### Task brief
Would you transcribe the line that holds "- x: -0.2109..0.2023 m" and all the lines below it, through the final one, exactly and with nothing else?

### Data excerpt
--- START ---
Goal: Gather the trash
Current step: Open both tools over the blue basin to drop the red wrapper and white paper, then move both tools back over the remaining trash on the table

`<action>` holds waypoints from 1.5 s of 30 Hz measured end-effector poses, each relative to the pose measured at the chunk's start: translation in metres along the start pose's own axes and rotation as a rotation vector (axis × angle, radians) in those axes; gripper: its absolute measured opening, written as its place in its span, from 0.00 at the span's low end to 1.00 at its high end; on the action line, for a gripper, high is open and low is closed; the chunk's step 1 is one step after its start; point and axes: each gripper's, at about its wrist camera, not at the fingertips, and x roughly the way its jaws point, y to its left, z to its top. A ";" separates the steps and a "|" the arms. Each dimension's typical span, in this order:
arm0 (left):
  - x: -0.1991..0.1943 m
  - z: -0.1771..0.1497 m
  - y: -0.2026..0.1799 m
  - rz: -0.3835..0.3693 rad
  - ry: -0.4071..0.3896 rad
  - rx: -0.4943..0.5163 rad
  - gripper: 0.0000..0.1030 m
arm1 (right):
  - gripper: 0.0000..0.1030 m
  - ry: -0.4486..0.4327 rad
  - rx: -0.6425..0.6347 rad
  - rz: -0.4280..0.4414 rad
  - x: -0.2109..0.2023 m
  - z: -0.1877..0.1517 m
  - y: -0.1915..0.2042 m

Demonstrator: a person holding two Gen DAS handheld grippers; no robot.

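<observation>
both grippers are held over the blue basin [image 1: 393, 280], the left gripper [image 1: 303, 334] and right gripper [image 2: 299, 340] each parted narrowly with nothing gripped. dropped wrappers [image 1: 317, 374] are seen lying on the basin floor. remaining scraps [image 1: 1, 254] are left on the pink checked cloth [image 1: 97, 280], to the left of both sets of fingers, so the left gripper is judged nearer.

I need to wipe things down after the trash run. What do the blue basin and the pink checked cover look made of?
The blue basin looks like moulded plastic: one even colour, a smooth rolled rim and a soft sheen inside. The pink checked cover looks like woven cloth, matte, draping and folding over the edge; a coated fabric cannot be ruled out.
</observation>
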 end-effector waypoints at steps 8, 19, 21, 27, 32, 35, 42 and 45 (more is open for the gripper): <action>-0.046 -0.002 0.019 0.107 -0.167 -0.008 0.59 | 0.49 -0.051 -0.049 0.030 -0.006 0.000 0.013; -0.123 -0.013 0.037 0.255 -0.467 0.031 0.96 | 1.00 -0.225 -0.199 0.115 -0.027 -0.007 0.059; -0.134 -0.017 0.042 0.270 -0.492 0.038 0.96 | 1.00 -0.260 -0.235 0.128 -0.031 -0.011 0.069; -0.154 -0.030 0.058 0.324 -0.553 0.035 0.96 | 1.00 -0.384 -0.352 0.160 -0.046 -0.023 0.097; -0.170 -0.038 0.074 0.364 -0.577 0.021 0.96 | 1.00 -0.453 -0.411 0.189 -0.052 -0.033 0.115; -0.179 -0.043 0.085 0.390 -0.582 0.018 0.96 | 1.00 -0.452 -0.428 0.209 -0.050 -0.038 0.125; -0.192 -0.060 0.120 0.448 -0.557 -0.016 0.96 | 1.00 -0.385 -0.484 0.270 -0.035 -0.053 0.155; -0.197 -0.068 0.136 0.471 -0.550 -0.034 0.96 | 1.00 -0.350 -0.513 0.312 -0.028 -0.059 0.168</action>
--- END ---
### Written response
  - x: -0.2109..0.2023 m
  - z: -0.1877..0.1517 m
  - y: -0.1915..0.2042 m

Demonstrator: a person holding two Gen DAS handheld grippers; no robot.

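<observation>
both grippers are held over the blue basin [image 1: 393, 280], the left gripper [image 1: 303, 334] and right gripper [image 2: 299, 340] each parted narrowly with nothing gripped. dropped wrappers [image 1: 317, 374] are seen lying on the basin floor. remaining scraps [image 1: 1, 254] are left on the pink checked cloth [image 1: 97, 280], to the left of both sets of fingers, so the left gripper is judged nearer.

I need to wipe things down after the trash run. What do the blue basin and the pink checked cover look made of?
The blue basin looks like moulded plastic: one even colour, a smooth rolled rim and a soft sheen inside. The pink checked cover looks like woven cloth, matte, draping and folding over the edge; a coated fabric cannot be ruled out.
</observation>
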 end-effector waypoints at steps 8, 19, 21, 27, 32, 35, 42 and 45 (more is open for the gripper): <action>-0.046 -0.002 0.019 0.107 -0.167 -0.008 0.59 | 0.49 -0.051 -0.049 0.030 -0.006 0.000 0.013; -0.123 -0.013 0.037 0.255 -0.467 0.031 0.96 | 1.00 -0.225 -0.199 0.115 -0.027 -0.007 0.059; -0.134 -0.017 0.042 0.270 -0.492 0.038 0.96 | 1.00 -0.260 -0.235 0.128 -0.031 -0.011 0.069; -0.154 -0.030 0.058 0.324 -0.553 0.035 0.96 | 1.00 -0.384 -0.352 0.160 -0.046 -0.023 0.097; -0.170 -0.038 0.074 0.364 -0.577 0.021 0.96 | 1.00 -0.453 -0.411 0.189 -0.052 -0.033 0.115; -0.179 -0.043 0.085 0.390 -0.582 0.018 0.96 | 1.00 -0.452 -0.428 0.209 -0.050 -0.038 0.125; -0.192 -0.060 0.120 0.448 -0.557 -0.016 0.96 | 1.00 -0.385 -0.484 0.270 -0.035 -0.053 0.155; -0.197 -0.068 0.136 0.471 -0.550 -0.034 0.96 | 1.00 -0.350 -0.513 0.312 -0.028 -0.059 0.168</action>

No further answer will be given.